Qui est le film ?
Adapté de la novella de Denis Johnson, Train Dreams arrive après une longue série de récits qui ont fait du progrès, de la conquête et du travail des motifs spectaculaires ou nostalgiques. Ici, rien de tel. Le réalisateur choisit une autre voie. Regarder l’histoire américaine à hauteur d’homme. À hauteur d’un corps qui traverse le XXᵉ siècle sans jamais en être le centre. Le film suit Robert Grainier, ouvrier des chemins de fer puis bûcheron, homme discret dont la vie se confond avec les paysages qu’il traverse.
Par quels moyens ?
En choisissant une vie sans exploits, Train Dreams affirme que la grandeur peut naître de la persistance. Travailler, aimer, perdre, continuer. Le récit transforme l’ordinaire en matière. Chaque geste devient porteur d’un poids existentiel. Le film ne magnifie pas. Il observe. Et cette observation patiente confère à la moindre action une densité inattendue.
Le train, motif central, est pensé comme une figure dialectique. Chaque rail posé relie des territoires tout en blessant la terre. Le film montre le progrès comme une force ambivalente, ni héroïque ni malveillante, simplement irréversible. Le train trace des lignes dans le paysage comme le temps trace des rides et des sillons dans les vies. Il rapproche et il sépare. Il construit autant qu’il détruit.
La culpabilité constitue la structure du personnage. L’épisode du meurtre de l’immigrant chinois agit comme une scène primitive silencieuse.
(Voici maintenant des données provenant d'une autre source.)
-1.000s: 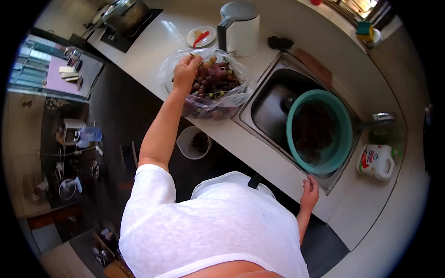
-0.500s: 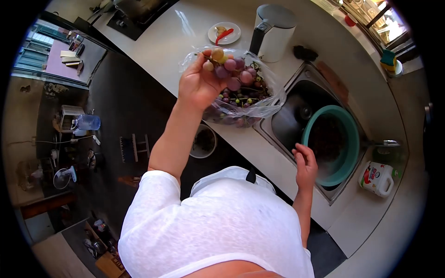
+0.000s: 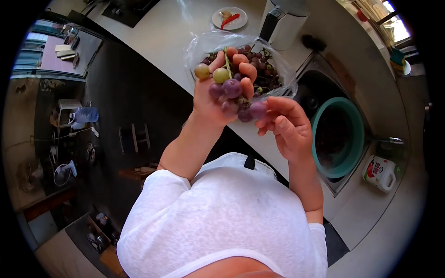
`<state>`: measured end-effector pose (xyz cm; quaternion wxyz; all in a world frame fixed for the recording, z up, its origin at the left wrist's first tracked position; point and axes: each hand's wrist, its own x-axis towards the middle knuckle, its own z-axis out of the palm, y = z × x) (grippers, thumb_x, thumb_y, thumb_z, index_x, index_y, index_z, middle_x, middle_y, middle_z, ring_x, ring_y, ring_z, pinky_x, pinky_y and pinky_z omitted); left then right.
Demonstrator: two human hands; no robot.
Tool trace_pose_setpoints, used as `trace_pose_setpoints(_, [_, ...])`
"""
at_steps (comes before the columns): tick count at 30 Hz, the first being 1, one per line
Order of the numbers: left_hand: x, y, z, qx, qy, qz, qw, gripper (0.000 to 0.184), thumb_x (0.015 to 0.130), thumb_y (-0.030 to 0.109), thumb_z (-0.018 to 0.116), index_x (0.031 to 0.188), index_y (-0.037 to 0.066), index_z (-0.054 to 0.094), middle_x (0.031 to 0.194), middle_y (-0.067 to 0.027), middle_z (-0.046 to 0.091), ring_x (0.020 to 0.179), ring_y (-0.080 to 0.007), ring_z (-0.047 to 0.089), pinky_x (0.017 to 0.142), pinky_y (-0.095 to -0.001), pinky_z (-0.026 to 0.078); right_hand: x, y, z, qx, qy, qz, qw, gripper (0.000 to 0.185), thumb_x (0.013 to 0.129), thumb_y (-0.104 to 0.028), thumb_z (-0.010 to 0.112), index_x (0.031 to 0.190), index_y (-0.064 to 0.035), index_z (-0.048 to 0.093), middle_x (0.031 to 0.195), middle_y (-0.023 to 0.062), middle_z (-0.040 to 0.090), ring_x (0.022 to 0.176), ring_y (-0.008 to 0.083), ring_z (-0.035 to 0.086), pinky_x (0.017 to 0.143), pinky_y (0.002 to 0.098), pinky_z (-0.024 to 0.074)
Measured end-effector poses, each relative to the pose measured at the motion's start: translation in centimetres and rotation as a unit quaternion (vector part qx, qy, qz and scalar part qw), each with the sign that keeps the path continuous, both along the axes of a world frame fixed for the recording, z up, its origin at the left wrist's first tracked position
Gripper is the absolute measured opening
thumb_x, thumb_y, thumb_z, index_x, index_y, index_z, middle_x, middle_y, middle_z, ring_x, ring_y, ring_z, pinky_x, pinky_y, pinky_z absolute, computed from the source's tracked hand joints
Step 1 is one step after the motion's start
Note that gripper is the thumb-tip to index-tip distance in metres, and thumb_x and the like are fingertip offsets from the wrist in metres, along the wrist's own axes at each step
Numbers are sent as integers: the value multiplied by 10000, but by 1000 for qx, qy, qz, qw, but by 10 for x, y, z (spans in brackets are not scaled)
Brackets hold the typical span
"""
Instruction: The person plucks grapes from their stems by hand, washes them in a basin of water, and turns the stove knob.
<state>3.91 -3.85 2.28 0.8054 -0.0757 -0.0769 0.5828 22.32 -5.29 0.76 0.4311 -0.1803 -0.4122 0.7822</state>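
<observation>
My left hand [image 3: 211, 103] holds a small bunch of grapes [image 3: 232, 89], palm up, its fingers curled round the green stem. Most of these grapes are purple; a couple are yellow-green. My right hand [image 3: 293, 134] is at the bunch's lower right, fingers bent and apart, the fingertips beside a purple grape; whether they touch it I cannot tell. Behind the left hand, a clear plastic bag [image 3: 197, 48] lies open on the counter with more grapes [image 3: 269, 69] and stems inside.
A teal basin [image 3: 360, 134] with dark contents sits in the steel sink [image 3: 303, 76] on the right. At the back stand a white plate [image 3: 242, 21] with a red chili [image 3: 230, 21] and a white kettle [image 3: 289, 28]. A white jug [image 3: 379, 173] is right of the basin.
My left hand has brought the bunch down from above the bag, towards me, turning palm up. My right hand has moved from the basin's edge up and left to the grapes.
</observation>
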Motion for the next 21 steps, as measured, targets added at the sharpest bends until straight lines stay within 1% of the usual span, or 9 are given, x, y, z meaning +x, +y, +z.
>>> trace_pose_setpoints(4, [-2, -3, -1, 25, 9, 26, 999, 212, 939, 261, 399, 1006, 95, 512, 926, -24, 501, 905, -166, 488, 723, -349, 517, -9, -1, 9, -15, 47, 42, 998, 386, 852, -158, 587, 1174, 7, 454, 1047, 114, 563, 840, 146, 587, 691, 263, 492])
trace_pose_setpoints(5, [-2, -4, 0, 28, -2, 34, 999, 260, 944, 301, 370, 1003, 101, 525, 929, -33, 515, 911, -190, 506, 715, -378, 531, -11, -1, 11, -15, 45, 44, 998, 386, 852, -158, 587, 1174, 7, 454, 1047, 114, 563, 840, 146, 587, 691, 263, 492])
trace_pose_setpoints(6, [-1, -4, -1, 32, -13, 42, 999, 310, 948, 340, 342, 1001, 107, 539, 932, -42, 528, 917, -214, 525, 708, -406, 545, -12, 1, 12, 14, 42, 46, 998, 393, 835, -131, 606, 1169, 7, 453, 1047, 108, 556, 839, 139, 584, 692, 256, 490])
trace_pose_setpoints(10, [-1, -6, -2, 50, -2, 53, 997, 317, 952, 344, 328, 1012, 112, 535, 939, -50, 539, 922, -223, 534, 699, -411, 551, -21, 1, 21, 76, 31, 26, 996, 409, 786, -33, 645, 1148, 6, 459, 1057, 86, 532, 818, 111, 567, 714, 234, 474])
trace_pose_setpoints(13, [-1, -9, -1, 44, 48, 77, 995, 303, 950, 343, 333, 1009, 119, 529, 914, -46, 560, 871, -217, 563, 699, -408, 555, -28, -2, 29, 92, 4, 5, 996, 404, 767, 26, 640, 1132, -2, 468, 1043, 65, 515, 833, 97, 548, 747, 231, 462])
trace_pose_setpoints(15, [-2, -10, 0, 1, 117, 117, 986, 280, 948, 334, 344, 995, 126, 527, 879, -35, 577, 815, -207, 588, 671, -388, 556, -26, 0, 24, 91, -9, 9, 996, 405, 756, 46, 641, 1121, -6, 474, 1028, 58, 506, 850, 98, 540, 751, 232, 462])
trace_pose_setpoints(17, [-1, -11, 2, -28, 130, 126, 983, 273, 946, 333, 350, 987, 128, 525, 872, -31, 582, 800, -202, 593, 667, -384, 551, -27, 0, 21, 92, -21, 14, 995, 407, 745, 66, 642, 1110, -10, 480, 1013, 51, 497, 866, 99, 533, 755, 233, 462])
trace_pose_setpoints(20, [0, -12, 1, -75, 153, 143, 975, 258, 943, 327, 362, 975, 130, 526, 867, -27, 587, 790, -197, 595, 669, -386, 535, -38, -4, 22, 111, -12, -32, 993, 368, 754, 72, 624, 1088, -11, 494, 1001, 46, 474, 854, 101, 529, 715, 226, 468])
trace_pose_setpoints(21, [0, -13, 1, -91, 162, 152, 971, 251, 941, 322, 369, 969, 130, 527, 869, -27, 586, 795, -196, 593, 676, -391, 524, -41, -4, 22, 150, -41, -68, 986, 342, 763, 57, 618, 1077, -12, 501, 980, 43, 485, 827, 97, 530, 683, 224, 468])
Robert n’agit pas. Et ce non geste devient une fêlure durable. Le film ne moralise jamais cette culpabilité. Il montre comment la psyché humaine fabrique des chaînes invisibles. Ce qui hante Robert n’est pas ce qu’il a fait, mais ce qu’il n’a pas empêché. Toute sa vie se réorganise autour de cette inaction originelle.
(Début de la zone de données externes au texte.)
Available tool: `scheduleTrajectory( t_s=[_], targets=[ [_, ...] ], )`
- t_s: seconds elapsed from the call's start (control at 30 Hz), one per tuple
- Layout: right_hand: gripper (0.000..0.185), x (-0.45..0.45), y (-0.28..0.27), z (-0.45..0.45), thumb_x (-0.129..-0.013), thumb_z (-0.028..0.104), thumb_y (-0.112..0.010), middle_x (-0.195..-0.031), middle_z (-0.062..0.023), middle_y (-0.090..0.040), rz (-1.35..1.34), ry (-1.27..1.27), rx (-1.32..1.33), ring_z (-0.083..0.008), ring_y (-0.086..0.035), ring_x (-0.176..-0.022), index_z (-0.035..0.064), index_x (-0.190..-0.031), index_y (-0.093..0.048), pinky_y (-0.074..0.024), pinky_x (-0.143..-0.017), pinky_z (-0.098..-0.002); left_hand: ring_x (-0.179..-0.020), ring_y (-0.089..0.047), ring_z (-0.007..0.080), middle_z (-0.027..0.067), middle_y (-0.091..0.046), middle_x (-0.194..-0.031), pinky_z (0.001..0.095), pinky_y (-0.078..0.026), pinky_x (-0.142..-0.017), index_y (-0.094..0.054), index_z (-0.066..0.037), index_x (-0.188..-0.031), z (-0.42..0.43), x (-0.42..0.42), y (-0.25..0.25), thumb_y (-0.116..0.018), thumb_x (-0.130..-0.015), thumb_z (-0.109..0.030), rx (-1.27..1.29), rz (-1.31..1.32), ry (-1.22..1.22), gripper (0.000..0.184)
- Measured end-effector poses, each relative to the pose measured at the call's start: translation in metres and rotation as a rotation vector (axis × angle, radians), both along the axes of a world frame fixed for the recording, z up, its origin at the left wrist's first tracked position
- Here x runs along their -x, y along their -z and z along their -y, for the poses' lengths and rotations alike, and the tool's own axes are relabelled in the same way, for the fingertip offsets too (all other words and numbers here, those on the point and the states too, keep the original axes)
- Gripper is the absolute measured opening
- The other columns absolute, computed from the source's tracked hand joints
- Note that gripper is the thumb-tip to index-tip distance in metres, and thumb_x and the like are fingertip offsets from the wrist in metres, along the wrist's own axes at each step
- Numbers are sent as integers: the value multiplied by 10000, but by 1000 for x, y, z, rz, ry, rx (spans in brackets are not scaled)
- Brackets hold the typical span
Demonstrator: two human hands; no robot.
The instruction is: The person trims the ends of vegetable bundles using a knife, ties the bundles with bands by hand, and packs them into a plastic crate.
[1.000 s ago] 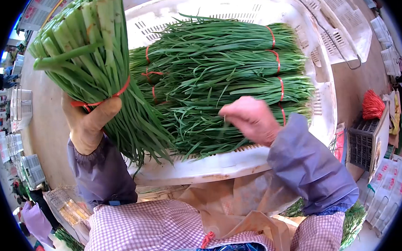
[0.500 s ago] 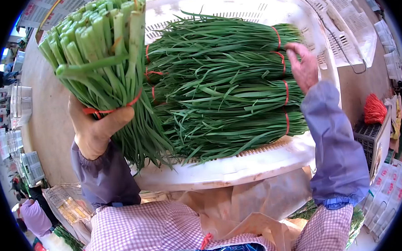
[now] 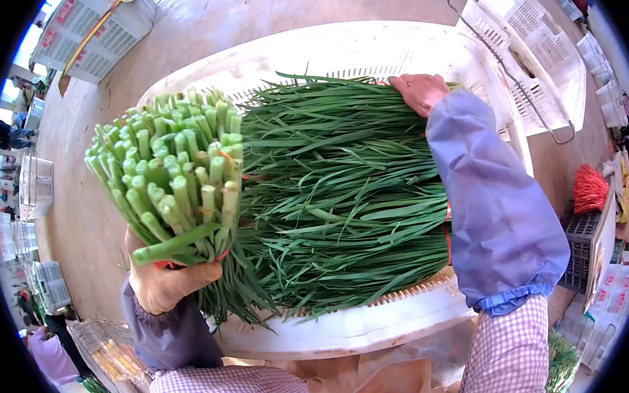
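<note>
My left hand (image 3: 169,282) is closed around an upright bundle of garlic chives (image 3: 171,175). Its thick cut stem ends face up toward me, and its leaves hang down over the near left rim of the basket. A red band circles it at my grip. Several more banded bundles of garlic chives (image 3: 343,195) lie side by side in a white plastic basket (image 3: 201,71), leaves to the left. My right hand (image 3: 421,93) is curled over the right end of the farthest bundle, its fingertips partly hidden. The right sleeve covers the stem ends of the nearer bundles.
White crates (image 3: 534,50) with a metal hook rod (image 3: 514,72) stand beyond the basket on the right. Red bands (image 3: 590,188) hang above a dark crate (image 3: 580,246). Another white crate (image 3: 96,37) is at far left. A person in a lilac top (image 3: 52,352) is at lower left.
The view has tilted up, so the basket sits lower in it. My left hand has tipped the held bundle's cut ends toward me. My right hand has moved left onto the farthest bundle.
</note>
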State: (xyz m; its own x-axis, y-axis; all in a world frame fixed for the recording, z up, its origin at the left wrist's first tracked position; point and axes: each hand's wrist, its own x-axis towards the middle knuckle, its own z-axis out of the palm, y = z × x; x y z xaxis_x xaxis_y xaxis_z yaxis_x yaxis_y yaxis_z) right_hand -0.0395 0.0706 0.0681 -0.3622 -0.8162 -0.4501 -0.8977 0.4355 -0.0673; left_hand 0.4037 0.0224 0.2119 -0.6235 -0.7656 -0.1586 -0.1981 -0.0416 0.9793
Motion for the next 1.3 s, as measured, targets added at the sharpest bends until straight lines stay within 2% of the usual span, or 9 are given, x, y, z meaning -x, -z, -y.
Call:
scheduleTrajectory(
  t_s=[0.33, 0.37, 0.47, 0.6, 0.8, 0.93, 1.03, 1.17, 1.3],
  targets=[
    [720, -17, 8, -16, -1033, 474, -162, -1093, -238, -662, 35, 74, 105, -393, -620, -1042, -46, -1081, -658, -442, -968, -480, -1045, -621, 205, 114, -645, -1171, 346, -487, -932, -511, 17, -1281, 13, 6, -3, -881, -611, -108, 281, 159, -64, 775],
    [701, -16, 11, -13, -1032, 495, -158, -1239, -205, -623, 3, 75, -27, -349, -622, -1092, 7, -1197, -633, -470, -982, -448, -1041, -624, 207, 116, -644, -1171, 345, -489, -930, -510, 17, -1278, 17, 5, -8, -871, -620, -83, 309, 173, -61, 757],
    [677, -28, 3, -25, -1030, 526, -195, -1117, -143, -688, -58, 82, 29, -266, -651, -1048, 61, -1118, -679, -497, -892, -426, -1006, -654, 210, 126, -666, -1129, 327, -510, -896, -515, 25, -1251, 21, 31, -39, -795, -678, 36, 307, 137, -14, 638],
    [653, -34, 0, -35, -1027, 533, -227, -997, -101, -719, -121, 68, 160, -234, -666, -993, 98, -1028, -713, -468, -901, -401, -988, -656, 193, 130, -680, -1105, 327, -519, -876, -494, 16, -1307, 40, 101, -67, -794, -701, -37, 828, 238, 155, 678],
    [602, -35, 17, -49, -1011, 523, -300, -908, -86, -726, -203, 61, 387, -234, -672, -948, 105, -960, -729, -423, -914, -390, -908, -674, 283, 143, -665, -930, 419, -539, -799, -424, -65, -1411, 32, 259, -15, -785, -690, -188, 1161, 433, 478, 816],
    [450, -39, 36, -58, -928, 449, -503, -731, -114, -691, -334, 39, 765, -266, -665, -729, 66, -806, -704, -464, -821, -401, -1010, -648, 359, 170, -657, -1061, 465, -521, -843, -327, -122, -1482, 7, 342, 41, -769, -674, -319, 1220, 579, 591, 942],
    [419, -40, 46, -57, -895, 461, -552, -785, -86, -702, -430, 65, 963, -249, -669, -779, 81, -859, -725, -455, -849, -403, -1073, -628, 363, 185, -643, -1131, 464, -500, -893, -311, -136, -1497, 5, 370, 78, -758, -674, -372, 1209, 563, 541, 966],
    [370, -40, 45, -58, -880, 444, -573, -807, -98, -704, -320, 80, 948, -249, -671, -769, 119, -979, -722, -472, -848, -420, -1211, -544, 383, 247, -575, -1281, 439, -412, -1037, -356, -70, -1473, 12, 375, 91, -744, -729, -445, 958, 539, 693, 919],
    [416, -39, 50, -54, -909, 481, -516, -732, -96, -695, -350, 98, 1016, -248, -671, -699, 126, -925, -732, -485, -790, -413, -1172, -580, 364, 220, -615, -1245, 437, -448, -990, -478, -76, -1393, 14, 380, 131, -690, -748, -637, 977, 326, 579, 880]
  ],
)
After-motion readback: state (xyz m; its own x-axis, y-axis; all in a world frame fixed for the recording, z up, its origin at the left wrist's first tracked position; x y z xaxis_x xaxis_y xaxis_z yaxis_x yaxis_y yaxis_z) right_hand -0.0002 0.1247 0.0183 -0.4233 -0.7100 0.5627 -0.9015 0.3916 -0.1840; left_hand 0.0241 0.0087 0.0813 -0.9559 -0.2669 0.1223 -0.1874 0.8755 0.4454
Le film adopte une logique de mémoire plutôt que de chronologie. Les premières images ressemblent à des réminiscences sensorielles. Feu, fumée, humidité, bois qui craque. Le passé est ressenti. Train Dreams épouse la texture du souvenir plutôt que son exactitude. Ce choix donne au film une qualité onirique, presque flottante, où les époques se superposent comme dans un rêve lucide.
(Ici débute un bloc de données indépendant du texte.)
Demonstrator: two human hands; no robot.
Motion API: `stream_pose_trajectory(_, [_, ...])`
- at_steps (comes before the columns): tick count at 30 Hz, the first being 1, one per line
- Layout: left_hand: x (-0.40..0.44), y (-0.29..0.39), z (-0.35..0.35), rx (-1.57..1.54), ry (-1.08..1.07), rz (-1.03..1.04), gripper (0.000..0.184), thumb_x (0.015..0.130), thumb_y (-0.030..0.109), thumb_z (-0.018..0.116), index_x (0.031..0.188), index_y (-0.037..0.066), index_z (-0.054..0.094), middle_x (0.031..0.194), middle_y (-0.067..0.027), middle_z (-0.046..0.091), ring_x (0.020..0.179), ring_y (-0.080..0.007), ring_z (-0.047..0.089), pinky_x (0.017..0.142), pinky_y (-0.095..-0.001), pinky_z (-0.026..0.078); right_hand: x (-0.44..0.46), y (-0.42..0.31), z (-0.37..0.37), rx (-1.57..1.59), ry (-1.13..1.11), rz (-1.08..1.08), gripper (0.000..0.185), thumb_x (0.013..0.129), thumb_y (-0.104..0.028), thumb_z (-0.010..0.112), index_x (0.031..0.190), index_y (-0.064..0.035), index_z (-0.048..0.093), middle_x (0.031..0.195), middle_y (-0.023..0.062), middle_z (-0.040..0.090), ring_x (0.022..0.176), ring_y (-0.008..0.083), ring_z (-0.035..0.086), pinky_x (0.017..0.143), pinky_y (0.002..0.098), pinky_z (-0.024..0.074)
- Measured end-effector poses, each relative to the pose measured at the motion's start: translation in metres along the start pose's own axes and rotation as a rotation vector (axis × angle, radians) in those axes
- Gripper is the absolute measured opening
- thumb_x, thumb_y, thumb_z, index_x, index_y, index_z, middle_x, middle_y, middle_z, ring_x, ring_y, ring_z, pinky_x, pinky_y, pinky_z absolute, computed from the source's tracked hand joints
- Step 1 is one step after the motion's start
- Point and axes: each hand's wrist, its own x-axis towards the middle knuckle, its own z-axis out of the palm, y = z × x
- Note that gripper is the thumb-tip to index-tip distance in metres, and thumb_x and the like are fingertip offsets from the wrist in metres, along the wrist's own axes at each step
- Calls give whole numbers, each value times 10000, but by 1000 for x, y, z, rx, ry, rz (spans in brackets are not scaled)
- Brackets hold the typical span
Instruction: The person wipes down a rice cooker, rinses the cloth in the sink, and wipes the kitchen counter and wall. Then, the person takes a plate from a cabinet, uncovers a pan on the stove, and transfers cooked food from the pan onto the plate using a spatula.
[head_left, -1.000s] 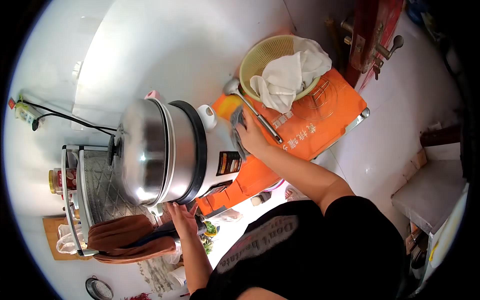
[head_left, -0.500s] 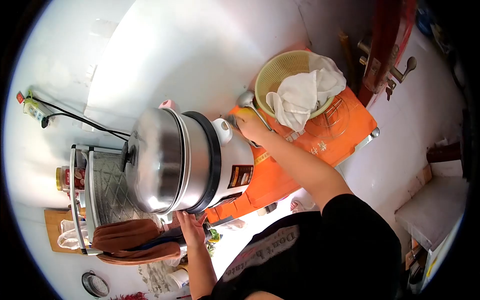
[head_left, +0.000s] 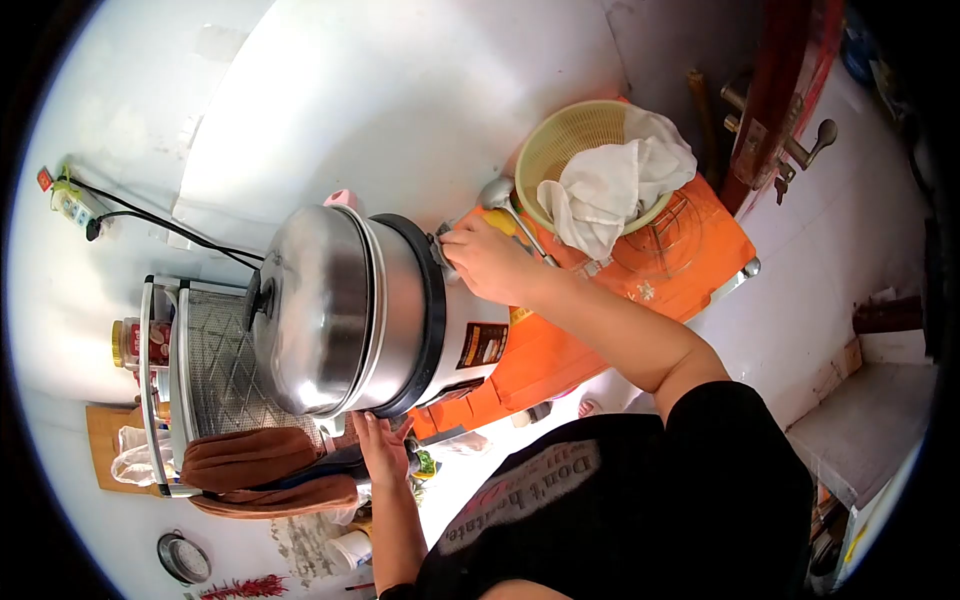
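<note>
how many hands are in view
2: the right hand holds a grey rag against the cooker, and the left hand is at the cooker's opposite side.

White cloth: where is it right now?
In the head view, upper right of centre, the white cloth lies in the pale green basket, draped over its rim near the ladle.

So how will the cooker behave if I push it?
The cooker looks heavy, given its big metal body, so a light push may barely shift it. It should feel rigid, but its tall build could tip if pushed high. The smooth, shiny lid may be slippery.
</note>
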Motion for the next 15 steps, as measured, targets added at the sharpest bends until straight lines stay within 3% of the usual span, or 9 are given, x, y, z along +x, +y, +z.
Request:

Les figures secondaires ne sont pas développées psychologiquement, mais chacune porte en elle une vie entière. Le personnage incarné par William H. Macy, expert en explosifs, concentre en quelques scènes une biographie complète. Le film affirme ainsi une idée forte. Chaque être humain, même fugitif, contient une densité romanesque infinie. Le monde est peuplé de vies invisibles.
L’amour apparaît comme une parenthèse métaphysique. La relation avec Gladys suspend la logique du film. Les scènes à deux obéissent à une temporalité différente. Inspirées d’un cinéma à la Malick, elles ne racontent pas une histoire d’amour, mais une sensation d’harmonie avec le monde. La cartographie de la maison à venir, dessinée avec des pierres, incarne cette utopie provisoire. Construire un futur avant même d’avoir des murs.
Lorsque la tragédie survient, le film refuse tout spectaculaire. La catastrophe n’est pas un climax, mais une cassure. Après elle, le monde continue. Le travail reprend. Les gestes persistent. Le film s’intéresse à ce qui reste après le choc. Le silence. Le temps étiré. Les bottes clouées à l’arbre deviennent alors une image clé. Un vestige banal transformé en relique.
Quelle lecture en tirer ?
Train Dreams est un film sur ce que le temps fait aux corps, aux paysages et aux souvenirs. La nature n’y est ni hostile ni bienveillante. Elle englobe, indifférente, les vivants et les morts. Le film affirme une vision profondément humaniste sans jamais être sentimental. Chaque vie mérite d’être racontée, même si elle n’a laissé que des traces discrètes. La voix off offre à Robert une parole qu’il n’a jamais su prendre. Être raconté devient une forme de reconnaissance tardive. Train Dreams ne cherche pas à réconcilier la joie et la douleur, la beauté et la destruction. Il les fait coexister. Comme deux rails parallèles qui ne se touchent jamais mais avancent ensemble. Et dans ce mouvement, le film nous rappelle simplement que nous passons mais quelque chose demeure.